Introduction — Mourir 38 fois, replonger

Tard dans la nuit, je suis mort pour la 38e fois dans un roguelike. Juste avant la salle du boss, au coin habituel. L'écran devient noir et me renvoie à la première salle. Presque aucune des améliorations ni des objets accumulés ne me suit. Selon toute logique, c'est une punition. Et pourtant j'ajoute un glaçon dans mon verre et je replonge aussitôt.

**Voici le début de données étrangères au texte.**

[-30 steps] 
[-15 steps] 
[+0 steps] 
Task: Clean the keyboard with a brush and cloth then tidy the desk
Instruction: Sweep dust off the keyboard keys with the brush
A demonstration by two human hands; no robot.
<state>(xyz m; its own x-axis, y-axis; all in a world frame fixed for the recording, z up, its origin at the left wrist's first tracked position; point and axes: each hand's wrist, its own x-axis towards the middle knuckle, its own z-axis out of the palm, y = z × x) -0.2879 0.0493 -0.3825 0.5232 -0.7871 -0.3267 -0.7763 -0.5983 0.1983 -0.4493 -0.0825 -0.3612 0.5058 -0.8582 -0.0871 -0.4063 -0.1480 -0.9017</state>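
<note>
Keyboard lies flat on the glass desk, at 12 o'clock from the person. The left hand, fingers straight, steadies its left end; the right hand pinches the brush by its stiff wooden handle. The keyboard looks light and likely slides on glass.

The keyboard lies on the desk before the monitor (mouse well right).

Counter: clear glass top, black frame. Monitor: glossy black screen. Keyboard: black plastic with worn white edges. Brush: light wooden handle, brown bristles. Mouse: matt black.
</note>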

Incapable d'expliquer ce qui est plaisant dans cette répétition, ma main s'est figée au-dessus de l'écran de recommencement que je dessinais pour un puzzle.

« La nature du jeu » revient cette fois au format des correspondances. Mon partenaire est Albert Camus, qui dans Le Mythe de Sisyphe a abordé de front la répétition sans fin. Je n'entrerai pas dans l'existentialisme ardu (à vrai dire, j'en serais incapable). Je prends la seule phrase sur laquelle il conclut — « il faut imaginer Sisyphe heureux » — et je la pose, feuille après feuille, sur la boucle de mort du roguelike.

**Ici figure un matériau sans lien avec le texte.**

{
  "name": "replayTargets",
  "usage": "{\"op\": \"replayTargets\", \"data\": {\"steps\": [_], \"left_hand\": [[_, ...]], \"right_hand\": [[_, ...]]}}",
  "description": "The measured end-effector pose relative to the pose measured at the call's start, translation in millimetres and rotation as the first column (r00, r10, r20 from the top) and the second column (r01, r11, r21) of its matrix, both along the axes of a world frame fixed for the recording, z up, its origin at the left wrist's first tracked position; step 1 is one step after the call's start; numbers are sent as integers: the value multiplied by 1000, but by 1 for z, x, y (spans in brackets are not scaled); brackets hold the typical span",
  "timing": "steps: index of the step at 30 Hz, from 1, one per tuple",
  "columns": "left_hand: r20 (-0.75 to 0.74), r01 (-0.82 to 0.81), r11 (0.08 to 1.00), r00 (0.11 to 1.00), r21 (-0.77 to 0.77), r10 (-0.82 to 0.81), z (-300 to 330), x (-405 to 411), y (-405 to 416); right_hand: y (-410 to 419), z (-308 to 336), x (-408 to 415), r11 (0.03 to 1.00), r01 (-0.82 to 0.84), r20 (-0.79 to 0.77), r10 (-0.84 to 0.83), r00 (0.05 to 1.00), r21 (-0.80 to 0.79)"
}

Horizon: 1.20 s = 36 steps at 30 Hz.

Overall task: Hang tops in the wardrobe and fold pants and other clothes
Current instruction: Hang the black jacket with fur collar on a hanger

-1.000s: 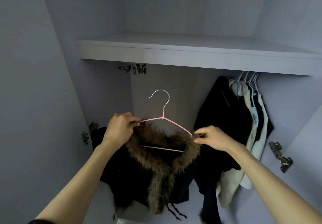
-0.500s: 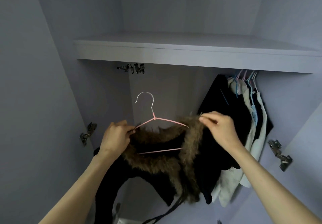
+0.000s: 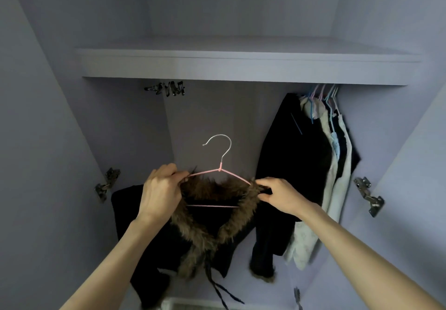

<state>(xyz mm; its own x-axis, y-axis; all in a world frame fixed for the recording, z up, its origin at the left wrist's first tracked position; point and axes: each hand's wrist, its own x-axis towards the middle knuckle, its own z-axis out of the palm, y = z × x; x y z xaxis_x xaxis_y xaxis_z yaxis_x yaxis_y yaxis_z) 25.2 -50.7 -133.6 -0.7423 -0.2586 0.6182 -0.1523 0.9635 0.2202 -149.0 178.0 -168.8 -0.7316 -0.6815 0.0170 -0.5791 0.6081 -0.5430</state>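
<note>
A black top with a brown fur collar hangs on a pink wire hanger with a silver hook, held up in front of the open wardrobe. My left hand pinches the hanger's left shoulder together with the collar. My right hand pinches the garment at the hanger's right shoulder. The hook points up and hangs free below the shelf. The top's lower part droops out of sight.
A pale shelf spans the wardrobe above. Several dark and white garments hang on blue and pink hangers at the right. Metal clips hang under the shelf at the left. Door hinges stick out on both sides.
The hanger has levelled out and moved right. My right hand has come down from the raised collar to the hanger's right shoulder, and the fur collar now lies evenly on both sides.
</note>
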Motion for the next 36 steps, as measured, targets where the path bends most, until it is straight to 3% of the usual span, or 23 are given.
{"op": "replayTargets", "data": {"steps": [4, 6, 9, 11, 12, 16, 19, 21, 24, 26, 28, 31, 33, 36], "left_hand": [[-9, -8, 1000, 1000, 18, 8, -7, 5, -2], [7, -11, 999, 1000, 41, 11, -12, 6, -5], [46, -18, 998, 999, 66, 15, -21, 8, -5], [53, -26, 995, 998, 96, 21, -24, 8, -1], [40, -28, 993, 999, 117, 23, -24, 7, 0], [-73, 0, 984, 997, 177, 13, -17, -2, 2], [-118, 52, 986, 992, 157, -34, -12, -4, 11], [-117, 71, 991, 992, 116, -57, -9, -5, 17], [-99, 89, 993, 992, 77, -81, -7, -9, 23], [-85, 116, 990, 990, 76, -109, -9, -10, 24], [-89, 146, 985, 986, 88, -138, -11, -11, 23], [-35, 66, 992, 997, 111, -63, -20, -12, 17], [56, -118, 974, 992, 191, 109, -30, -10, 18], [62, -341, 900, 939, 270, 337, -38, -8, 28]], "right_hand": [[-4, -6, 7, 997, 58, -201, -67, 977, -52], [-2, 0, 12, 981, 55, -381, -124, 916, -186], [-3, 10, 17, 934, -93, -759, -219, 613, -344], [-7, 16, 23, 911, -151, -834, -273, 479, -385], [-8, 16, 26, 903, -162, -839, -287, 463, -398], [-3, 1, 40, 908, -276, -836, -129, 534, -316], [1, 13, 39, 881, -194, -741, -224, 633, -432], [-5, 30, 37, 887, -95, -619, -235, 749, -452], [-21, 46, 41, 933, -122, -299, 16, 954, -339], [-31, 49, 46, 920, -143, -90, 118, 989, -366], [-34, 48, 46, 908, -117, 2, 129, 992, -403], [-37, 47, 43, 906, -52, -21, 47, 999, -420], [-39, 48, 42, 911, 0, -80, -36, 996, -413], [-38, 53, 43, 934, 30, -173, -97, 980, -356]]}}
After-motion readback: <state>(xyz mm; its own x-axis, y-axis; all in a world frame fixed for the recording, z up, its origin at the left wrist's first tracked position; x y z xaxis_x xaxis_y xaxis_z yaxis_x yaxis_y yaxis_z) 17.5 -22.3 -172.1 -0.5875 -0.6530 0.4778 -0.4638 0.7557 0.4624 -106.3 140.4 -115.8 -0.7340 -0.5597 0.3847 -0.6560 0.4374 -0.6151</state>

Le rocher de Sisyphe — cet instant de la descente

Dans le mythe, Sisyphe est puni pour avoir trompé les dieux : il doit pousser éternellement un énorme rocher jusqu'au sommet d'une montagne. À l'instant où il l'atteint, le rocher redescend sous son propre poids. Il redescend, et le repousse. Éternellement — un labeur qui ne produit rien. Camus en a fait l'image la plus pure d'une vie dépouillée de sens, ce qu'il appelle « l'absurde ».

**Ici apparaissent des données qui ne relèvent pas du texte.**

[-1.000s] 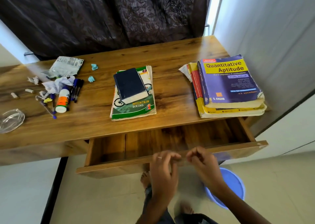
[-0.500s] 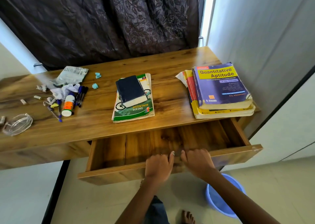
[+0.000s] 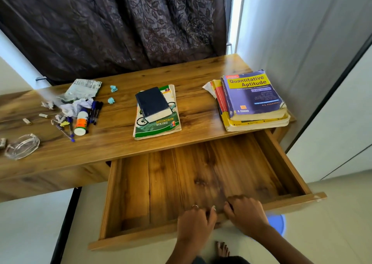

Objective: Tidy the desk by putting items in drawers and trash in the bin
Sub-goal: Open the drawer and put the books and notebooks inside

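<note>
head view: both hands on the front of an open drawer

head camera shows the fingers [image 3: 209, 211] of the left hand [image 3: 196, 220] curled over the front board of the drawer [image 3: 112, 193], gripping its top edge; the right hand [image 3: 246, 213] grips the same edge just beside it. the drawer stands pulled well out, its wooden floor bare. judging by the solid boards it is stiff and fairly heavy, best held at the middle of the front so it slides straight.

further out on the surface [image 3: 120, 143] wait the things to stow: a dark notebook [image 3: 152, 101] lying on a thin mountain biking book [image 3: 161, 127], floppy, better lifted together from below; a thick book stack [image 3: 253, 100] at the right, heavy, needing both hands. light crumpled paper [image 3: 75, 107], pens [image 3: 96, 109] and a small bottle [image 3: 81, 121] lie at the left. a blue bin [image 3: 278, 222] shows partly under the drawer.
</note>
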Action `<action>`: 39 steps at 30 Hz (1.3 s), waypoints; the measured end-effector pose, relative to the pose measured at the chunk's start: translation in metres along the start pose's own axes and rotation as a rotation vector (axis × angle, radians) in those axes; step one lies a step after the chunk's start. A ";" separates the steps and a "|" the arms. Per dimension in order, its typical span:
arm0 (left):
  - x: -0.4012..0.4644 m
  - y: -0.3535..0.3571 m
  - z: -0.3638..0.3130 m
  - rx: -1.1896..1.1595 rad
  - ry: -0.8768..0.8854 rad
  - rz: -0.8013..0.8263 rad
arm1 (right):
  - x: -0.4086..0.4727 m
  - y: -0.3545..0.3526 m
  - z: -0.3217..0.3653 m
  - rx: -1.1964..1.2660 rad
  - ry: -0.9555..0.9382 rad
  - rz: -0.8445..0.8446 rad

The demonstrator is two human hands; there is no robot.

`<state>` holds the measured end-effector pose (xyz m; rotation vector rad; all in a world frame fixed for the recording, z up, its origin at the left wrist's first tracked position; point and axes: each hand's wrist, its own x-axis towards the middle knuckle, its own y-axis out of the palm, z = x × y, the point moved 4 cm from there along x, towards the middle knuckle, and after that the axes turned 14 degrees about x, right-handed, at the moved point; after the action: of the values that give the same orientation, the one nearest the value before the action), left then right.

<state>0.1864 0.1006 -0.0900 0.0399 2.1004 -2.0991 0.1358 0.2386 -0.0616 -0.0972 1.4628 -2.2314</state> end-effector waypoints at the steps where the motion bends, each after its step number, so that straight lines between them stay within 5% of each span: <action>1: -0.006 0.001 0.000 -0.013 0.009 0.002 | -0.005 0.003 -0.001 0.030 0.023 -0.013; 19: -0.062 0.003 -0.009 -0.164 0.062 0.070 | -0.064 0.031 -0.006 0.061 0.080 -0.037; 29: -0.038 0.007 -0.010 -0.456 -0.080 0.288 | -0.036 0.020 -0.020 0.407 0.169 0.263; 39: 0.067 -0.058 -0.046 -0.547 -0.084 0.037 | 0.044 -0.103 -0.071 0.676 0.070 -0.118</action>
<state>0.1072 0.1394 -0.0420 -0.0769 2.5135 -1.4133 0.0399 0.3138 -0.0091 0.1167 0.6781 -2.7220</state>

Ce qui frappe, c'est que Camus s'est arrêté non sur le labeur lui-même, mais sur un instant inattendu : la descente, une fois le rocher reparti, quand Sisyphe redescend pour le suivre. Un bref moment libéré de la peine, où il peut être pleinement conscient de son destin. C'est là que Camus voit la victoire humaine. Tant qu'il reste un travailleur conscient, il est au-dessus de son destin.

C'est là le nœud. Camus ne dit jamais d'alléger la punition elle-même. Le rocher peut rester lourd. Ce qui change, c'est la conscience de celui qui pousse. À l'instant où il domine son destin et l'assume — « ce rocher est le mien » —, le même labeur passe de punition à œuvre propre. Le rocher extérieur ne bouge pas d'un pouce, et pourtant tout se joue à l'intérieur. C'est cette étrange manière de vaincre que Camus a mise en scène.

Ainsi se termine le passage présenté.